Crónica de Nuno Cardoso: o luxo dos relógios parados

(Fotografia de Artur Machado/GI)
Mais que qualquer associação à ostentação, quantificável ou medida em euros, o verdadeiro luxo dos tempos modernos é o tempo, esse bem precioso que escapa pelos dedos.

Para muitos, a noção de luxo ainda está intrinsecamente ligada ao mundo da ostentação, caro e inacessível a uma grande franja dos comuns mortais, guiada por critérios económicos e medida maioritariamente pelos zeros situados à direita da vírgula nos cheques. E sim, é claro que experienciar as mais estreladas mesas Michelin e as gigantes e confortáveis camas de hotéis cinco estrelas é tão luxuoso como prazeroso, o mesmo se aplicando a viagens para os mais exclusivos resorts paradisíacos, provas vínicas das colheitas mais raras ou visitas às requintadas lojas de luxo das avenidas mais nobres das cidades, por exemplo.

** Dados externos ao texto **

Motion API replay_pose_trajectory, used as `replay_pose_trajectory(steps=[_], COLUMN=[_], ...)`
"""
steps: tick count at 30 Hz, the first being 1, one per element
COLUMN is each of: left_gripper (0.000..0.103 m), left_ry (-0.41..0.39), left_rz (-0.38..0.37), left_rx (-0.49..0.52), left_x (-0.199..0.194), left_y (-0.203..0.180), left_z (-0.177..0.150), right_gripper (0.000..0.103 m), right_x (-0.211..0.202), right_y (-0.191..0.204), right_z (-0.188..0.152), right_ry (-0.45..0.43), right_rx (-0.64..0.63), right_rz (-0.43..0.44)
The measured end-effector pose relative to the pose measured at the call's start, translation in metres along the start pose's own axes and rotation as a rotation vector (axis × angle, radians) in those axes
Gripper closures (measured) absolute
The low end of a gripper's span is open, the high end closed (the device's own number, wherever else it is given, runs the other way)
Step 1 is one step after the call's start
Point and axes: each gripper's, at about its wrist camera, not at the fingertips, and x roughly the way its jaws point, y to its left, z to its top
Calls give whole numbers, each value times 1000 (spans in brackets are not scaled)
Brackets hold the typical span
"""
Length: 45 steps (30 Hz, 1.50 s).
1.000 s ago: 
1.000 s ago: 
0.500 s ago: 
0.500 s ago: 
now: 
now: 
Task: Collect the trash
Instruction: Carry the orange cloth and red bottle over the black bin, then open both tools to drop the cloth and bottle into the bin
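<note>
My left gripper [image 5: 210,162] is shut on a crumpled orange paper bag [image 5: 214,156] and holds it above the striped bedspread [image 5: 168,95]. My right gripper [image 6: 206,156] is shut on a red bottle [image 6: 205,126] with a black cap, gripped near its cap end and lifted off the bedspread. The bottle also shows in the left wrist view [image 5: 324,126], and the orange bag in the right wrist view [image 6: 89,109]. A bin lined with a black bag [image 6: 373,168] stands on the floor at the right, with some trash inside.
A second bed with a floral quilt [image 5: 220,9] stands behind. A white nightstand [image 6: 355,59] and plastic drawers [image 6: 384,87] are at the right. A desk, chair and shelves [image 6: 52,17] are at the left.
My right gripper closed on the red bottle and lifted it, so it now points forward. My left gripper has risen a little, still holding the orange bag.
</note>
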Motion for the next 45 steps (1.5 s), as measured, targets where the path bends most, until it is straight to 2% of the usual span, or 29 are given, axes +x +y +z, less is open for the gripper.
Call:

Ainda assim, e como acontece com quase tudo, o termo luxo tem evoluído com o tempo, ganhando novas e mais complexas camadas de significado, muitas destas menos palpáveis e quantificáveis. Para mim, o maior luxo de todos será sempre o tempo. O mesmo que cada vez mais sentirmos não ter, para fazermos o que bem nos apetece e apraz. O mesmo que nos escapa entre os dedos, com todos os afazeres das rotinas de hoje em dia, mais caóticas e encavalitadas do que nunca. O mesmo que muitos começaram a valorizar com a chegada da pandemia, há dois anos e meio, quando, pela primeira vez em muito tempo, fomos obrigados a parar o motor do carro e colocar em marcha-atrás algumas prioridades.

A verdade é que as 24 horas diárias são as mesmas de sempre, mas fomo-nos tornando exímios em querer estar em todo o lado, ao mesmo tempo. Os fins de semana passam a correr, e os dias úteis… nem se fala. Mas 2020 pode ter sido o início de uma nova fase. Um estudo da revista americana “Science Advances” dava conta que, com a chegada da pandemia, 75% dos inquiridos diminuiu a sua sensação de “pressão temporal” – leia-se o esforço malabarista de tentar cumprir as tarefas profissionais e pessoais de cada dia.

E o tempo tem coisas fabulosas, como página em branco que é. Para muitos de nós, o tempo que a pandemia nos trouxe foi o suficiente para ganhar coragem e mudar de vida, seja da cidade para o campo, ou de emprego. Mas também a saber apreciar mais as pequenas coisas que nos fazem felizes. Luxo é ter tempo para ler um bom livro, para cozinhar o nosso petisco preferido, para assistir ao por do sol na melhor companhia, para abraçar os que ainda cá temos, para rir, dançar, caminhar, pensar. Tudo isto sem ter que olhar para os ponteiros do relógio. Isto sim, é um luxo.